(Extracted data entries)

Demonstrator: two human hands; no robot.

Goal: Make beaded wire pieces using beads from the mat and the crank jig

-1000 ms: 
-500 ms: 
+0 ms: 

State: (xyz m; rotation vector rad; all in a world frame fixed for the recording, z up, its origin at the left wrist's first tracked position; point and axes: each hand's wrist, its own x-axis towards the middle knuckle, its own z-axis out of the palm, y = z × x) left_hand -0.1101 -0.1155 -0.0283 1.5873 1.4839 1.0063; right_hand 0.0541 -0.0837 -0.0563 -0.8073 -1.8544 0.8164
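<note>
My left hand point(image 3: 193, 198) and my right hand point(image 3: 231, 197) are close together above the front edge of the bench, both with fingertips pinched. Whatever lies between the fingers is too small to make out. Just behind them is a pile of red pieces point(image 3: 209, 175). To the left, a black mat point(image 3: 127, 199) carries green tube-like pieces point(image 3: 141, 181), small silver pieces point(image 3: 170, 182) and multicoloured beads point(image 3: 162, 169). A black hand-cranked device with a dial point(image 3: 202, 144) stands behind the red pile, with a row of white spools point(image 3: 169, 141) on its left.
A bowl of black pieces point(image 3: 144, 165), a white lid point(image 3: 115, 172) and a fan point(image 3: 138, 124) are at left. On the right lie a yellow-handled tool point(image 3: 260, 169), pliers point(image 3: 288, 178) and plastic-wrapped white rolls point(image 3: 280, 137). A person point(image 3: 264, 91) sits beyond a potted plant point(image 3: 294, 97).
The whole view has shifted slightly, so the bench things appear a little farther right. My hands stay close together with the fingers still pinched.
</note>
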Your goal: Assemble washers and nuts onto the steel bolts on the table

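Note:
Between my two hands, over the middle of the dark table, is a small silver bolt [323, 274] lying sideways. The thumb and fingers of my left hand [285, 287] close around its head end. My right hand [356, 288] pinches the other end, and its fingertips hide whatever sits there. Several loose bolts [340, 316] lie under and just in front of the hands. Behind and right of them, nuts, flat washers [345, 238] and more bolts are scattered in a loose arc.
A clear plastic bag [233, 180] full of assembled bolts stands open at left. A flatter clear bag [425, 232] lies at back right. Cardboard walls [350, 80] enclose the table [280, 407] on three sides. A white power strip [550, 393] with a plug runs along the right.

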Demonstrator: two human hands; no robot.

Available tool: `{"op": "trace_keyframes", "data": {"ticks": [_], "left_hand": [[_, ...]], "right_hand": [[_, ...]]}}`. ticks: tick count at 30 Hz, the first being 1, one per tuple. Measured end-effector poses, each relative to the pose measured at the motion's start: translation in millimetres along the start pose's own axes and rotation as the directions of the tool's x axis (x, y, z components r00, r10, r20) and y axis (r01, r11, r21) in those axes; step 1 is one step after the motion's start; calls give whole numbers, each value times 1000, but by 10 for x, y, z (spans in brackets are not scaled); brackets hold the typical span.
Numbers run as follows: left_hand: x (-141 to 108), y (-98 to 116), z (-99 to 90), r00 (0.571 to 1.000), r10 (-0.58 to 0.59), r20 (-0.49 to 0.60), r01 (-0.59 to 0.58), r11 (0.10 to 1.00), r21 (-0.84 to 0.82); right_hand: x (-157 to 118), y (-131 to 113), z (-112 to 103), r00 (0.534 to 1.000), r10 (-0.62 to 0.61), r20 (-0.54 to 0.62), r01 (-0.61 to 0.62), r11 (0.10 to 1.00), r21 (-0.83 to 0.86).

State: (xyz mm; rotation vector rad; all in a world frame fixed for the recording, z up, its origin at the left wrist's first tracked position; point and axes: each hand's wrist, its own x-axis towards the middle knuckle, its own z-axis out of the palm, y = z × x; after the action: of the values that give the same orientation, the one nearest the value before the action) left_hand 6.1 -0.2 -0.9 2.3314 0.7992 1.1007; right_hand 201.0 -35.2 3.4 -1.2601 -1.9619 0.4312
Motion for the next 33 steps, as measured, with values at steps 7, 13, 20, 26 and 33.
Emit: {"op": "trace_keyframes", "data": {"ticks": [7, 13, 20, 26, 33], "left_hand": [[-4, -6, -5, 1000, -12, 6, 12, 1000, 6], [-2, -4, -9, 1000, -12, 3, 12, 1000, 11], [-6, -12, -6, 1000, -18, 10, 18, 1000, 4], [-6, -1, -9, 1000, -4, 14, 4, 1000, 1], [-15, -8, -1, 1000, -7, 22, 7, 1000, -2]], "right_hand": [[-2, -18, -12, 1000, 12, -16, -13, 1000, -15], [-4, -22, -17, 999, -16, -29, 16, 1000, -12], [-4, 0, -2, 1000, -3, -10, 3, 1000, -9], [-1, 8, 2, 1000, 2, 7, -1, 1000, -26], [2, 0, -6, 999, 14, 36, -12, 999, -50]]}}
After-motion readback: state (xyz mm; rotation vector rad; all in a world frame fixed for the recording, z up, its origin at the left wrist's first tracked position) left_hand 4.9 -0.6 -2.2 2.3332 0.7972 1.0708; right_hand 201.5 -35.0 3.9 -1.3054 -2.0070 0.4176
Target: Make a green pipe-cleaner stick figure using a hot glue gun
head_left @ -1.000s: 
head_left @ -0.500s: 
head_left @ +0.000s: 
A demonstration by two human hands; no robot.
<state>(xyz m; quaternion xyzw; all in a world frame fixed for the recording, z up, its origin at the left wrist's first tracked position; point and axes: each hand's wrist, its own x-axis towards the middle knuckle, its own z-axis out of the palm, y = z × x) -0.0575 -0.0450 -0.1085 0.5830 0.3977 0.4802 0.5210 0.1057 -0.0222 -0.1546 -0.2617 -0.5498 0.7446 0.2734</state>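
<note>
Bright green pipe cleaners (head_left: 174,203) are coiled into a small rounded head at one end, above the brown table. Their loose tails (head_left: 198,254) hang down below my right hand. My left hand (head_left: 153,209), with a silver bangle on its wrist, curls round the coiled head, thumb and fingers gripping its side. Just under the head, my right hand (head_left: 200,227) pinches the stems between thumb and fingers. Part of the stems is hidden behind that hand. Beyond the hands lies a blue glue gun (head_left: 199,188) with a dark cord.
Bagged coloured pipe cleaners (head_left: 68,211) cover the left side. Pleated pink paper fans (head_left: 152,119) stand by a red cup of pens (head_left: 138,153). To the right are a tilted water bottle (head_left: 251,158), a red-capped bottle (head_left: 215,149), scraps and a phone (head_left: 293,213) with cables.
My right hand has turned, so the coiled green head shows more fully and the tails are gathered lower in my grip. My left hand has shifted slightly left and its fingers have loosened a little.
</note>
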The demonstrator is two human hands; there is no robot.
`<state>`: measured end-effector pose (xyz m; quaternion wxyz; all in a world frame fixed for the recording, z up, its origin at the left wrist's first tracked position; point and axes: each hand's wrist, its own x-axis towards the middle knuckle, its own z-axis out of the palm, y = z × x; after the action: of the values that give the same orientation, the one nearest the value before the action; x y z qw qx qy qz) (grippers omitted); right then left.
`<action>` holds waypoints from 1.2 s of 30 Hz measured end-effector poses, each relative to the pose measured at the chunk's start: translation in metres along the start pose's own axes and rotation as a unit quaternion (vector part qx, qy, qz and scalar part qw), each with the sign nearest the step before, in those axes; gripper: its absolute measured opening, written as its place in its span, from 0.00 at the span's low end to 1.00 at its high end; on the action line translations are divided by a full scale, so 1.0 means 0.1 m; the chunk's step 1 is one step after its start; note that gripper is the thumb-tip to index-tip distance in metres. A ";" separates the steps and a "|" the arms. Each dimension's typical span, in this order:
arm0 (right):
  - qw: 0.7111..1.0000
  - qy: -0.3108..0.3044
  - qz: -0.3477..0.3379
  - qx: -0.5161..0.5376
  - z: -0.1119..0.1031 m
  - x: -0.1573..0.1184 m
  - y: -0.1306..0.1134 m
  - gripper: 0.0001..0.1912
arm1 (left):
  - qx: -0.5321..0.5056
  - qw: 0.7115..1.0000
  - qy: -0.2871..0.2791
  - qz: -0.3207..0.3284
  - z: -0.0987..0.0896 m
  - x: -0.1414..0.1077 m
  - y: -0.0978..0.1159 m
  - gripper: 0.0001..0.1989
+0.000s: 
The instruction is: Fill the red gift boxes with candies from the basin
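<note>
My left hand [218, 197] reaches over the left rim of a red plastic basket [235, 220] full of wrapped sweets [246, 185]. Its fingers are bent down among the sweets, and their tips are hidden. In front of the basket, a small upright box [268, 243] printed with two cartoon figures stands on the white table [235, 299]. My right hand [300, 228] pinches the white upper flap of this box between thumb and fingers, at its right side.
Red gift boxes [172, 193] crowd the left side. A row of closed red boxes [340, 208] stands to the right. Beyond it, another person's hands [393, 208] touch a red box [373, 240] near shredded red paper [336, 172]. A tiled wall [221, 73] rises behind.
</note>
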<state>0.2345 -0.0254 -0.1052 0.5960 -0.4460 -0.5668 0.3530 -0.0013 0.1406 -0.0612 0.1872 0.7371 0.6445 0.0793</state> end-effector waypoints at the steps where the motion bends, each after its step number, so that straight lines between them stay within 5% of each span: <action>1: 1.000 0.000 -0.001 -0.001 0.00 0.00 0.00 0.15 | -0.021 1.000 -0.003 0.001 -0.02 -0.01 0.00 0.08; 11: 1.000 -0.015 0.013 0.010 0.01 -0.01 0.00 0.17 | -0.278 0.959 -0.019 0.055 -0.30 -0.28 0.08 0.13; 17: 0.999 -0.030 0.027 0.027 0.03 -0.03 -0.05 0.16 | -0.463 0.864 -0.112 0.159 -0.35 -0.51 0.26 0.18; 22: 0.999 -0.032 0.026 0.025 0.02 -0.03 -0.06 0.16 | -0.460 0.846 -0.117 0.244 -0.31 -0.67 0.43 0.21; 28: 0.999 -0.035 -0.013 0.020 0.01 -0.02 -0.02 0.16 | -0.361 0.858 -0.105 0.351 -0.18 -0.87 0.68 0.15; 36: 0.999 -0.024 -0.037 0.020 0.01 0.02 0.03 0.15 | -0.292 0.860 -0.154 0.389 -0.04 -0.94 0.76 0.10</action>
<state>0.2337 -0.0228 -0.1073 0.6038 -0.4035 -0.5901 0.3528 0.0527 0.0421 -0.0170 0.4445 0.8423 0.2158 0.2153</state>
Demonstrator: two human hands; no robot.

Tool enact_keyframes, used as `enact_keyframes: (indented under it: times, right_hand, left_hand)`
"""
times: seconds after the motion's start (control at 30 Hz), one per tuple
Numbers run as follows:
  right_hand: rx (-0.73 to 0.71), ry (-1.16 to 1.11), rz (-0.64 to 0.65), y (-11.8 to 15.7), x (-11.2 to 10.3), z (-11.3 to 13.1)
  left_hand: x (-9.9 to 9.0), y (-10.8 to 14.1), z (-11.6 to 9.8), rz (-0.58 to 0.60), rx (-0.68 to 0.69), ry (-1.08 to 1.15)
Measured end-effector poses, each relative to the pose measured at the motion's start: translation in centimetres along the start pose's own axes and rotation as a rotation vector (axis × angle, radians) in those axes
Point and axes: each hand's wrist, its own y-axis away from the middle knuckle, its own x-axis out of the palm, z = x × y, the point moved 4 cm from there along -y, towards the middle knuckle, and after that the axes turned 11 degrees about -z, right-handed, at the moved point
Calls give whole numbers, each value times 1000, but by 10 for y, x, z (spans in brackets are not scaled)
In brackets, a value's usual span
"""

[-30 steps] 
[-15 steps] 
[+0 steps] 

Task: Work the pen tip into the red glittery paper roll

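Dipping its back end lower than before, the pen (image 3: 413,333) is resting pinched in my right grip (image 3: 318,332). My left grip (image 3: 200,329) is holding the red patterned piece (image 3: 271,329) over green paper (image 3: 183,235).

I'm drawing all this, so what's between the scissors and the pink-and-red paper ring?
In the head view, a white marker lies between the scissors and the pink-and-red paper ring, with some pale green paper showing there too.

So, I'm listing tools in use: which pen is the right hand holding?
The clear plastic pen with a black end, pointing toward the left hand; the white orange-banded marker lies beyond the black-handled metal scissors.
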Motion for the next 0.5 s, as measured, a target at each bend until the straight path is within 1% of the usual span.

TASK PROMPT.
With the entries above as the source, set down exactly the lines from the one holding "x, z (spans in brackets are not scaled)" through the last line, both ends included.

ANSWER BOX.
Calls give whole numbers, each value times 1000, but by 10 for y, x, z (spans in brackets are not scaled)
In brackets, a value's usual span
"""

[-30 steps] 
[-15 steps] 
[+0 steps] 

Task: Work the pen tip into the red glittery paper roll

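Dipping its back end lower than before, the pen (image 3: 413,333) is resting pinched in my right grip (image 3: 318,332). My left grip (image 3: 200,329) is holding the red patterned piece (image 3: 271,329) over green paper (image 3: 183,235).

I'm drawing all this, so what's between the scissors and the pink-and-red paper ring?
In the head view, a white marker lies between the scissors and the pink-and-red paper ring, with some pale green paper showing there too.

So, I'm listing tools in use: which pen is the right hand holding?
The clear plastic pen with a black end, pointing toward the left hand; the white orange-banded marker lies beyond the black-handled metal scissors.
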Motion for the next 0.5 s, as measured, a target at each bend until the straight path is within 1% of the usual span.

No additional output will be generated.